I usually put the "pocket shot" dead center down from the seam of the collar. You shouldn't have to worry about shifting the design or the shirts because your only doing a couple sizes. If u were printing S-XXXL you would need to shift shirts on your shirt board.


----------



## joe468 (Sep 25, 2011)

Ok now you gave me a new thing to learn LOL... Pocket shot?


----------



## DaytonDesign (Jan 4, 2011)

The print placement on the left Brest where a pocket would be is sometimes referred to as a "pocket shot"


----------



## moneyink (Nov 30, 2011)

I usually line the logo up so if you drew an imaginary line, the middle of the logo would line up where the collar and the shoulder meet and the top of the logo is even with the middle of the sleeve of the shirt.


----------



## ScreenFoo (Aug 9, 2011)

I'm in agreement with the collar seam being the horizontal ref, although I cheat and just do 3 1/2" to 4" from center, depending on if the design is narrow or wide.

I think vertical placement is the part you have to think about-- in the middle of the sleeve is a little higher than I put most of them, but it all really comes down to what "looks right". 

I think it really helps to have another person, (or if you work alone, a mirror, or mannequin torso, perhaps) to actually see what the shirt will look like *on* someone. Sometimes it's quite a bit different from what you assume, holding the shirt up by the shoulders.


----------



## GraphicGuy (Dec 8, 2008)

I place my front left chest 3 inches down from the collar for the top of the image and I place 4 inches from center for the center of the design.


----------



## Blacksheepdesign (Apr 6, 2012)

GraphcGuy, is this a standard for most of your crest.


----------



## GraphicGuy (Dec 8, 2008)

Yes it is. I'll adjust the position a little sometimes depending on the size of the image though.


----------



## InkedApparel (Mar 18, 2009)

a standard in my shop is 3 fingers down from the collar and 3 fingers left of center....I print one shirt and put it on a torso to see if it looks correct....most of the time it looks correct with 3 down and 3 left.....very rarley (depending on the image size) do I move the image......on sizes bigger than XL , I reposition to what looks right.

Inked


----------



## HaveAShirtMade (Oct 25, 2012)

I am new to DTG printing and have just started working in a tshirt shop. I love it BUT am having all sorts of issues with crest placement. The owner says there are really no measurements but then keeps getting complaints. This thread has been so helpful. I have a technical mind and want to have reference points. Now having neck seam meets the shoulder is good.
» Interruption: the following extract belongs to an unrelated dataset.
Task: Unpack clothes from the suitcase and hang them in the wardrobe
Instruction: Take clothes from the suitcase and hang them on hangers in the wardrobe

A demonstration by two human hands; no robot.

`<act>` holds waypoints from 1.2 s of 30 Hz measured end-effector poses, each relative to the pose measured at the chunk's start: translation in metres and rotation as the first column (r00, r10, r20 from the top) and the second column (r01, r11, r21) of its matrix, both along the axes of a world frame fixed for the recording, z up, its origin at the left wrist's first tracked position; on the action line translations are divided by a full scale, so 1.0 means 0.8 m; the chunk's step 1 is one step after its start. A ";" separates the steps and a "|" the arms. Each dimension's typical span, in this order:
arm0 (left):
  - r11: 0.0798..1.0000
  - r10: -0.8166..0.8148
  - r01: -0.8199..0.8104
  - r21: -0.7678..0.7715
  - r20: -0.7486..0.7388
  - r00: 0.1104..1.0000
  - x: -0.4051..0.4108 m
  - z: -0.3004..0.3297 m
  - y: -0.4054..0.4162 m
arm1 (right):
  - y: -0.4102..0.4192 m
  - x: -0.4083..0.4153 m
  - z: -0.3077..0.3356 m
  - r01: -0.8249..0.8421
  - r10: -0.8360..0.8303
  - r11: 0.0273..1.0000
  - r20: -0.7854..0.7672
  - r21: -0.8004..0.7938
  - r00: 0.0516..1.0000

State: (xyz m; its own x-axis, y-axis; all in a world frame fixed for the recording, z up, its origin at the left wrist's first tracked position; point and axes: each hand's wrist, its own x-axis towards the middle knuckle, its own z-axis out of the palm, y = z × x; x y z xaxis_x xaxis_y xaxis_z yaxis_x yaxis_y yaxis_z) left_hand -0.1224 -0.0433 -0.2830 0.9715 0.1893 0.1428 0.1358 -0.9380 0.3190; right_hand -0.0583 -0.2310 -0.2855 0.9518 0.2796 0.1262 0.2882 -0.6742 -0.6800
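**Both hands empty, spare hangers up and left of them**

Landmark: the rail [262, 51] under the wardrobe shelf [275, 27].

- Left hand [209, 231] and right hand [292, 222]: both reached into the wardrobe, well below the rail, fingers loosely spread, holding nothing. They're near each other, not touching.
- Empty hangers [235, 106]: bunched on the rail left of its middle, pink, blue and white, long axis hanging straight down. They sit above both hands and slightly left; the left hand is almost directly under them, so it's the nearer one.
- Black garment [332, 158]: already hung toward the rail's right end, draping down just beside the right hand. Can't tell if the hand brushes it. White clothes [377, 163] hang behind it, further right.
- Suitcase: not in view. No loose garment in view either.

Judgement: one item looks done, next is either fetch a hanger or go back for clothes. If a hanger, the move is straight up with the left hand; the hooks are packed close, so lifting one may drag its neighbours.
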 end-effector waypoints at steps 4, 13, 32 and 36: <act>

With xl, 2xl and 3xl do you always have the neck be the reference point? Do you ever increase the size of the logo for the plus sizes? It just looks off to me when I do a plus size shirt and there is a ton of material left on the left of the logo.

I tried to explain to someone that if they wear oversized shirt the crest will not be right on their body but it is right on the shirt. Do you ever take into account asking if someone wears their clothes oversized ?


----------



## GraphicGuy (Dec 8, 2008)

I treat it like screen printing. Once I have the image size and placement set that's what i go with for all the shirts. If you start adjusting for every different shirt size your time and profits go out the door. If a customer wants these adjusted for each there is an up-charge. Time is money in this business.


----------



## sben763 (May 17, 2009)

Put in the correct location there should no need the adjust the print for sizes whether is screen printed or DTG. I set 3 to 4 fingers down and 1-2 inches left of center of shirts.


----------